Qiang Yu, Hongwei Huo, Ruixing Zhao, Dazheng Feng, Jeffrey Scott Vitter, Jun Huan

Abstract

The planted (l, d) motif search (PMS) is an important yet challenging problem in computational biology. Pattern-driven PMS algorithms usually use k out of t input sequences as reference sequences to generate candidate motifs, and they can find all the (l, d) motifs in the input sequences.

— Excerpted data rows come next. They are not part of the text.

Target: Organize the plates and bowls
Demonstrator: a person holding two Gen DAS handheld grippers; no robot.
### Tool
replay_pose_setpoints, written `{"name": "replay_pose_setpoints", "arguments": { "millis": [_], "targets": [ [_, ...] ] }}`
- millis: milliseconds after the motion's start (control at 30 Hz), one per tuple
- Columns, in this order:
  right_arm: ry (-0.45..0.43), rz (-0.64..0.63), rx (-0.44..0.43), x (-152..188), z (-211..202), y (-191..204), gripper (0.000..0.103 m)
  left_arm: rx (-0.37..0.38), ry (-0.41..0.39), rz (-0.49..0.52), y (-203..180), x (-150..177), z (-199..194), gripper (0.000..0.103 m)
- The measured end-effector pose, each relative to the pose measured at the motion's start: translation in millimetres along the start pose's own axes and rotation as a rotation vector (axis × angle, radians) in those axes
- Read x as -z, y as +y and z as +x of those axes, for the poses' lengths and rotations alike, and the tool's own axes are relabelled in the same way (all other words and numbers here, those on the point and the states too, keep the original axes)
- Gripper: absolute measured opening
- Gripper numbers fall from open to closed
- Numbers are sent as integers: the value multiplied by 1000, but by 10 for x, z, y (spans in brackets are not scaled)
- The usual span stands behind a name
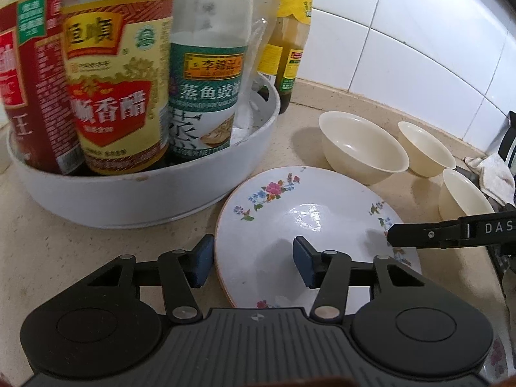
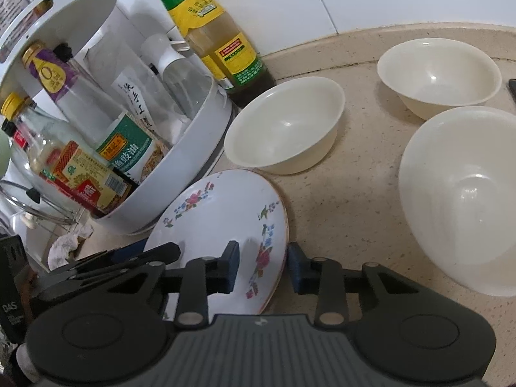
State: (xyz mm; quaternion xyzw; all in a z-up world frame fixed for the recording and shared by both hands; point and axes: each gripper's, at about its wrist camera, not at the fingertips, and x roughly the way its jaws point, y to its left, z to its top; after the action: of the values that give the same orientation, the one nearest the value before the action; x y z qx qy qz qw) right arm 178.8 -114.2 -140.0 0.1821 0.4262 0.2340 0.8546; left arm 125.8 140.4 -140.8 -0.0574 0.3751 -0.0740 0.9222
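Note:
A white plate with flower prints (image 1: 290, 225) lies on the beige counter; it also shows in the right wrist view (image 2: 222, 225). My left gripper (image 1: 253, 264) is open, its fingers straddling the plate's left rim. My right gripper (image 2: 262, 266) is open, its fingers straddling the plate's right rim; its finger shows in the left wrist view (image 1: 451, 230). Three cream bowls stand upright behind the plate: one nearest the rack (image 2: 283, 125), one at the back (image 2: 438, 74), one large at the right (image 2: 464, 200).
A round white condiment rack (image 1: 145, 190) full of sauce bottles stands left of the plate, touching distance away. A green-labelled bottle (image 2: 219, 35) stands by the tiled wall. A cloth (image 1: 493, 174) lies at the far right. A glass lid (image 2: 29, 200) sits at the left.

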Motion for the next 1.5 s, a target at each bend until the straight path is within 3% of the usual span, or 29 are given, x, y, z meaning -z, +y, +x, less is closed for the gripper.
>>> {"name": "replay_pose_setpoints", "arguments": {
  "millis": [533,667,733,900,1000,1167,1267,1433,1500],
  "targets": [
    [64,-63,-80,112,111,247,33,-47,9,-62,323,305,-439,58],
    [68,-96,-88,138,83,250,34,-61,-2,-84,387,337,-482,61],
    [68,-90,-93,146,67,224,34,-69,-6,-83,362,343,-475,69],
    [74,-89,-121,193,58,229,36,-32,-11,-34,185,350,-399,75],
    [65,-88,-111,220,66,280,35,-64,-18,-38,159,338,-386,70],
    [96,-54,-155,221,121,312,28,-52,-17,-172,418,310,-471,56],
    [98,-59,-178,222,146,385,25,-89,-24,-159,430,321,-535,56],
    [108,-76,-237,235,143,524,22,-79,-29,-190,483,326,-593,57],
    [122,-70,-217,222,190,538,22,-72,-15,-207,510,339,-558,52]
  ]
}}
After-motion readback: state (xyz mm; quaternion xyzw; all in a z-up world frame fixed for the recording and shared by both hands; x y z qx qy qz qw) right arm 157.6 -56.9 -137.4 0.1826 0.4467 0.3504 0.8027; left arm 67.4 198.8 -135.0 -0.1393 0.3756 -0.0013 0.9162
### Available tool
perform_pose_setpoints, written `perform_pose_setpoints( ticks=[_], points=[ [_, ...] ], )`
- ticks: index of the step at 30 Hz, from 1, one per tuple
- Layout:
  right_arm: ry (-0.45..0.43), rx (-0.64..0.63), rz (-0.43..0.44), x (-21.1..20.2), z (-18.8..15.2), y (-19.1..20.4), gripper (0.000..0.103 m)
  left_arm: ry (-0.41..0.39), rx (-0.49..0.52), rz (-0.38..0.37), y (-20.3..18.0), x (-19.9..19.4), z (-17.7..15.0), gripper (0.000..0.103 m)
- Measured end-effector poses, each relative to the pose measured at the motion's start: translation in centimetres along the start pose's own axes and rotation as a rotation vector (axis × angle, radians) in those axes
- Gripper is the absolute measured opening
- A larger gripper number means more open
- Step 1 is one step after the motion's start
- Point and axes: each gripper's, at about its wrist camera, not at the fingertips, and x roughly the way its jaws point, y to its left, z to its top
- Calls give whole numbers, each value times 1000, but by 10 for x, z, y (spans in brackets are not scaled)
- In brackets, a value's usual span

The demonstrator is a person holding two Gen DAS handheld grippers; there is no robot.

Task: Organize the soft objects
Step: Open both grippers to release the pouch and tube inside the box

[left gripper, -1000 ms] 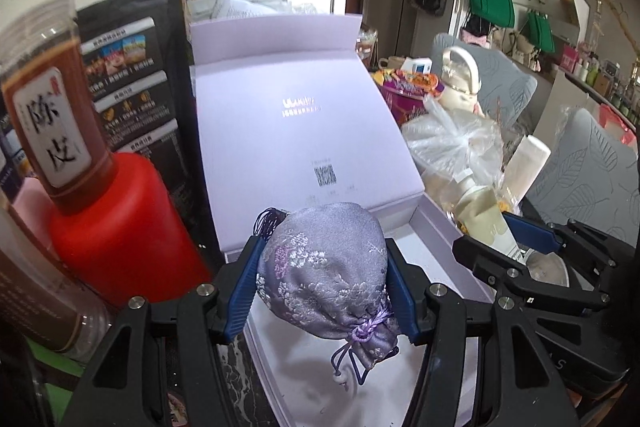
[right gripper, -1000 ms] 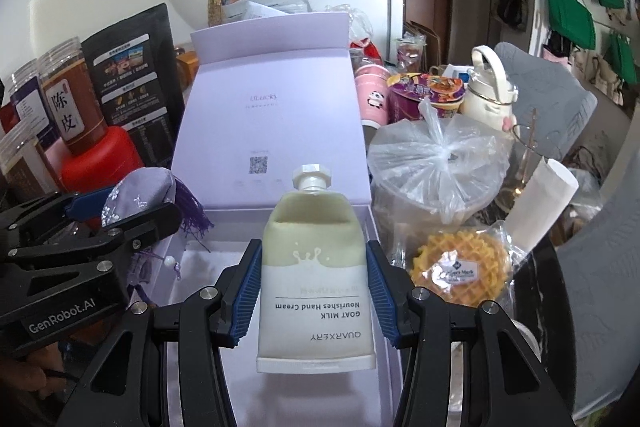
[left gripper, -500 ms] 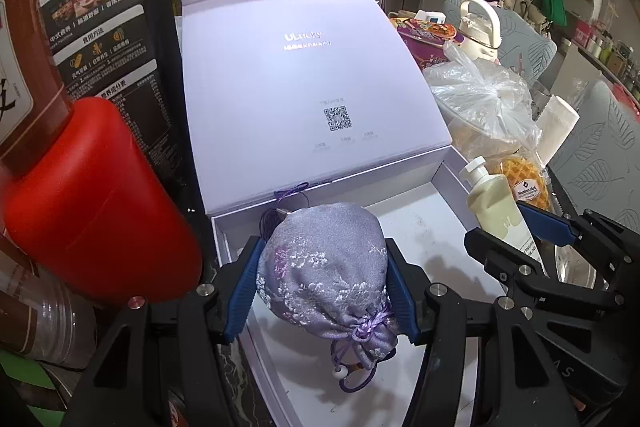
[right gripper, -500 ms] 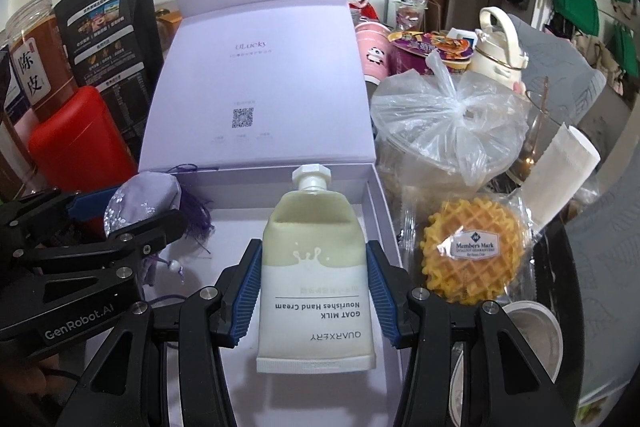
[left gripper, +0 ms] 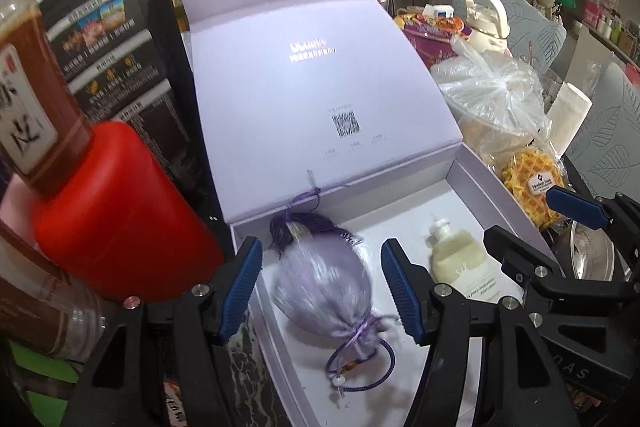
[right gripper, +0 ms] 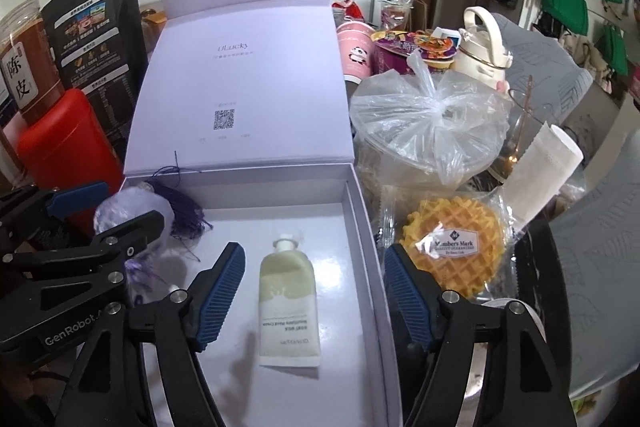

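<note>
Both grippers' jaws have just been opening: the left gripper [left gripper: 322,283] has let the pouch [left gripper: 324,287] and the right gripper [right gripper: 312,291] the hand cream tube [right gripper: 289,301] into the lavender box [right gripper: 362,211]. Best lift both straight up, clear of the pouch's cord

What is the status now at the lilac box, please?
Both tongs, left and right, just opened, pads clear. Pouch and hand cream tube lie inside lilac box. Nothing obstructing.

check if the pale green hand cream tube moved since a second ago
Yes. The pale green hand cream tube has dropped from between the right gripper pads, which have just been opening, onto the lavender gift box floor.
</note>
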Motion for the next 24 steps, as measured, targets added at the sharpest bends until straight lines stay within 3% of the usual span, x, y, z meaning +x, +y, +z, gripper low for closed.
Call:
perform_pose_setpoints(
  ticks=[5,16,24],
  points=[
    [-27,18,-2,-14,3,-6,75,-71,2,31,3,-22,4,78],
    [-101,11,-5,-50,6,-6,75,-134,-1,-10,3,-52,8,79],
    [-155,18,-33,-80,7,-12,75,-195,-43,1,5,-78,14,79]
  ],
)
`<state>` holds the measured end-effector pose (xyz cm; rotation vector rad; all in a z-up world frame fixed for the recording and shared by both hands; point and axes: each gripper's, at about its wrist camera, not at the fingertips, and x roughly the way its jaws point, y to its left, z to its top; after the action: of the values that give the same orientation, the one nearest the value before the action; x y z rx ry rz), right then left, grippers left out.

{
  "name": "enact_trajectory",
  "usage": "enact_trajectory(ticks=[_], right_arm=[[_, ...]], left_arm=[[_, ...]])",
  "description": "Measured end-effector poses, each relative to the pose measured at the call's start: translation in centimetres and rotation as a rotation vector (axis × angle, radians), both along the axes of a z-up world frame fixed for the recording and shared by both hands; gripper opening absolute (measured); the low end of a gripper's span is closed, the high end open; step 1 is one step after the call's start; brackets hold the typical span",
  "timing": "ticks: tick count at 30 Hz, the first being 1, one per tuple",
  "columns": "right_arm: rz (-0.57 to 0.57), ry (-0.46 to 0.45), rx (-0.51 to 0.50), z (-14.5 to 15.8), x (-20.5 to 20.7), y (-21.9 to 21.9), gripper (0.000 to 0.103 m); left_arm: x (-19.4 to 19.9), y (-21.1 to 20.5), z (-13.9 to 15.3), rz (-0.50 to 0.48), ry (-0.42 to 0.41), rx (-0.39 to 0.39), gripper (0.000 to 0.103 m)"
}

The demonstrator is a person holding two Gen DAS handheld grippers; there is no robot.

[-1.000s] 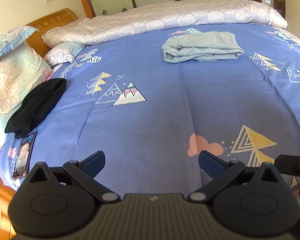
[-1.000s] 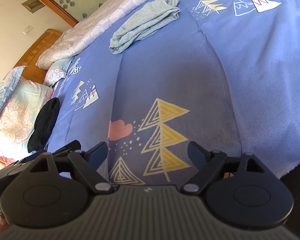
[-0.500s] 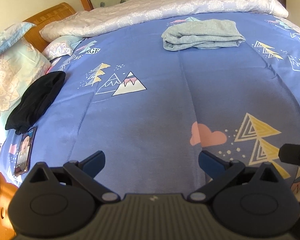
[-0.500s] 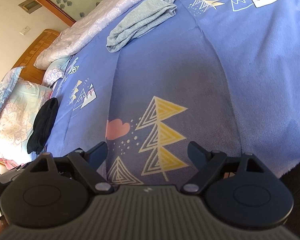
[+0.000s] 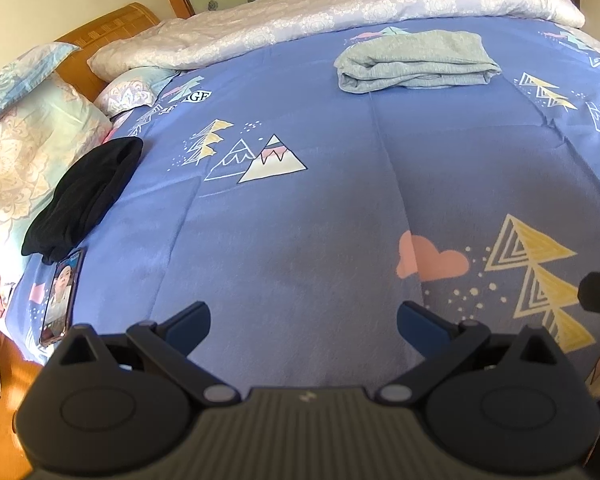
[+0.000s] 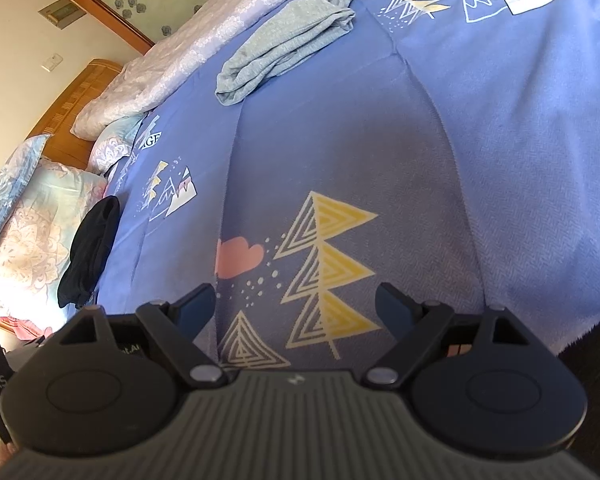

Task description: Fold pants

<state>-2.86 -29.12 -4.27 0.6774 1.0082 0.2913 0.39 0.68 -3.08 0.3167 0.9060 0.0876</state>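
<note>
Pants, a grey-blue knit bundle already folded (image 5: 416, 65), lie far across the blue patterned bed (image 5: 300, 240), at 1 o'clock from the left gripper (image 5: 303, 320) and 12 o'clock from the right gripper (image 6: 296, 306), long axis crosswise. Both grippers are spread, empty; neither looks clearly nearer.

Phone (image 5: 61, 294) at blue bedsheet (image 5: 300, 208) edge, near pillows (image 5: 24, 160).
</note>
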Motion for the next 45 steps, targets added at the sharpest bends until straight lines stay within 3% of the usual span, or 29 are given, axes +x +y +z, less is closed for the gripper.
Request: enact_trajectory(ticks=[8,45], right_arm=[[0.000,0.001,0.006,0.08,-0.03,-0.09,0.089],[-0.009,0.007,0.013,0.07,-0.35,0.17,0.089]], left_arm=[[-0.19,0.12,-0.15,0.000,-0.006,0.026,0.103],[0.16,0.71,-0.89,0.021,0.051,0.005,0.103]])
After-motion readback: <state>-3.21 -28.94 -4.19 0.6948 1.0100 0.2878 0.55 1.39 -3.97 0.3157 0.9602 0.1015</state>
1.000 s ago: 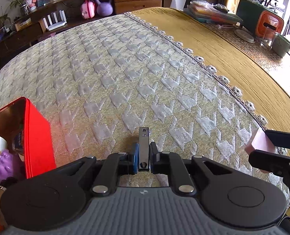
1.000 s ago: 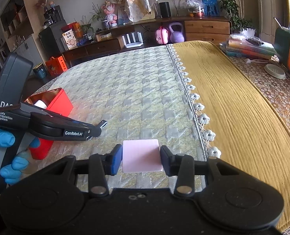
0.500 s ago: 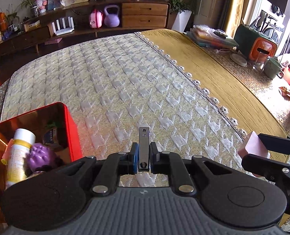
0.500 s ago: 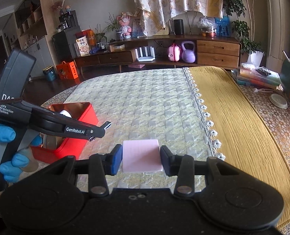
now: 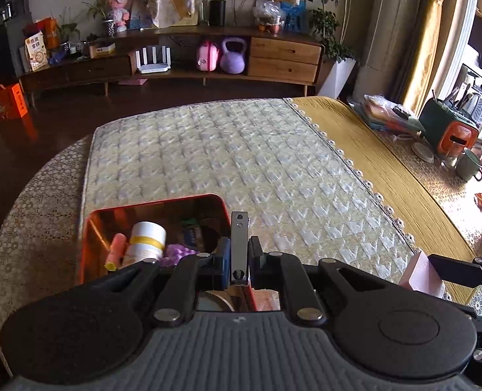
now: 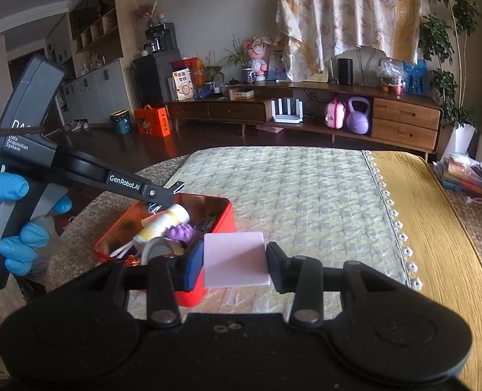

However, most of them simply take the first k sequences in the input as reference sequences without elaborate selection processes, and thus they may exhibit sharp fluctuations in running time, especially for large alphabets. In this paper, we build the reference sequence selection problem and propose a method named RefSelect to quickly solve it by evaluating the number of candidate motifs for the reference sequences. RefSelect can bring a practical time improvement of the state-of-the-art pattern-driven PMS algorithms. Experimental results show that RefSelect (1) makes the tested algorithms solve the PMS problem steadily in an efficient way, (2) particularly, makes them achieve a speedup of up to about 100× on the protein data, and (3) is also suitable for large data sets which contain hundreds or more sequences. The proposed algorithm RefSelect can be used to solve the problem that many pattern-driven PMS algorithms present execution time instability. RefSelect requires a small amount of storage space and is capable of selecting reference sequences efficiently and effectively. Also, the parallel version of RefSelect is provided for handling large data sets.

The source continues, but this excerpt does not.